WORK REQUEST:
Which lines run from the one containing "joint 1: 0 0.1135" through the end of the material? Transcribe them word for word, and only them.

- - -

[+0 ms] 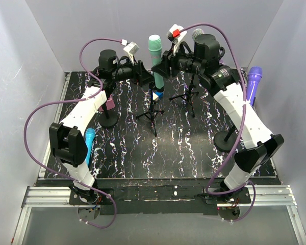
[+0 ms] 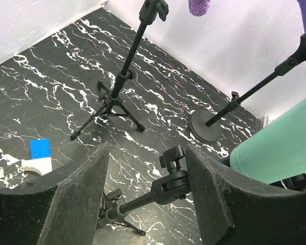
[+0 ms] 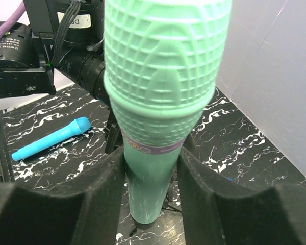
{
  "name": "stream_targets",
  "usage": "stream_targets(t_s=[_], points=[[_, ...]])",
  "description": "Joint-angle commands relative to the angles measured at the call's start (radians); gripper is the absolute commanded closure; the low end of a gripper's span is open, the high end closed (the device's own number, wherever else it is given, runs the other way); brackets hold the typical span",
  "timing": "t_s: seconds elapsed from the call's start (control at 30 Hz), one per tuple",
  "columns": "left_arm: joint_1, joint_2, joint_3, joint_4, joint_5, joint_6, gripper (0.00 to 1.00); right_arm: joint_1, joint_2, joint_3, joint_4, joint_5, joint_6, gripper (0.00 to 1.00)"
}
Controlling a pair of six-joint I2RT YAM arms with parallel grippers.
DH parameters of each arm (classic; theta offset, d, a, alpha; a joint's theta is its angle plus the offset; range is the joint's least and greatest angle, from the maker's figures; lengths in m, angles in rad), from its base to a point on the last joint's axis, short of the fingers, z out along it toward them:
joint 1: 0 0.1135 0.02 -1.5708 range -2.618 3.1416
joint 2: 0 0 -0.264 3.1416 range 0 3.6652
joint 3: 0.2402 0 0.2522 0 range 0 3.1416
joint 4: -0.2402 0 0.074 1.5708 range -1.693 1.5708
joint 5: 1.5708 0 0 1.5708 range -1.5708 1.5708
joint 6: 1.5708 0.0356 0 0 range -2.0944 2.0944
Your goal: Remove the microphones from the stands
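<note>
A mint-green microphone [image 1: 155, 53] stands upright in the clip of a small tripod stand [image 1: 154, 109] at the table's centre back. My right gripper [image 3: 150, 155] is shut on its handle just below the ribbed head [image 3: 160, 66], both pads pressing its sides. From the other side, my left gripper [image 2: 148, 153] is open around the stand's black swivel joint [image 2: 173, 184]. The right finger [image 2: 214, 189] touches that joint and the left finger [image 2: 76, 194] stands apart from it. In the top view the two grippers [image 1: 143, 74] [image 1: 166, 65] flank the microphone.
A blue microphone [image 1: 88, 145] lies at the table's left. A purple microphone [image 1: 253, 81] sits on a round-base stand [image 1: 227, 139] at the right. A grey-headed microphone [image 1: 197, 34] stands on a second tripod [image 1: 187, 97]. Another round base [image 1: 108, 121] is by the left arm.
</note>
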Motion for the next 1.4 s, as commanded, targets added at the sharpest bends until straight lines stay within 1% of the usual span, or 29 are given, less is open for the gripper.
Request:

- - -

RESULT FOR THIS EXERCISE:
joint 1: 0 0.1135 0.02 -1.5708 range -2.618 3.1416
joint 2: 0 0 -0.264 3.1416 range 0 3.6652
joint 3: 0.2402 0 0.2522 0 range 0 3.1416
joint 4: -0.2402 0 0.074 1.5708 range -1.693 1.5708
joint 5: 1.5708 0 0 1.5708 range -1.5708 1.5708
joint 6: 1.5708 0.0356 0 0 range -2.0944 2.0944
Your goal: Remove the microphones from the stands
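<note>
A mint-green microphone [image 1: 155, 53] stands upright in the clip of a small tripod stand [image 1: 154, 109] at the table's centre back. My right gripper [image 3: 150, 155] is shut on its handle just below the ribbed head [image 3: 160, 66], both pads pressing its sides. From the other side, my left gripper [image 2: 148, 153] is open around the stand's black swivel joint [image 2: 173, 184]. The right finger [image 2: 214, 189] touches that joint and the left finger [image 2: 76, 194] stands apart from it. In the top view the two grippers [image 1: 143, 74] [image 1: 166, 65] flank the microphone.
A blue microphone [image 1: 88, 145] lies at the table's left. A purple microphone [image 1: 253, 81] sits on a round-base stand [image 1: 227, 139] at the right. A grey-headed microphone [image 1: 197, 34] stands on a second tripod [image 1: 187, 97]. Another round base [image 1: 108, 121] is by the left arm.
</note>
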Motion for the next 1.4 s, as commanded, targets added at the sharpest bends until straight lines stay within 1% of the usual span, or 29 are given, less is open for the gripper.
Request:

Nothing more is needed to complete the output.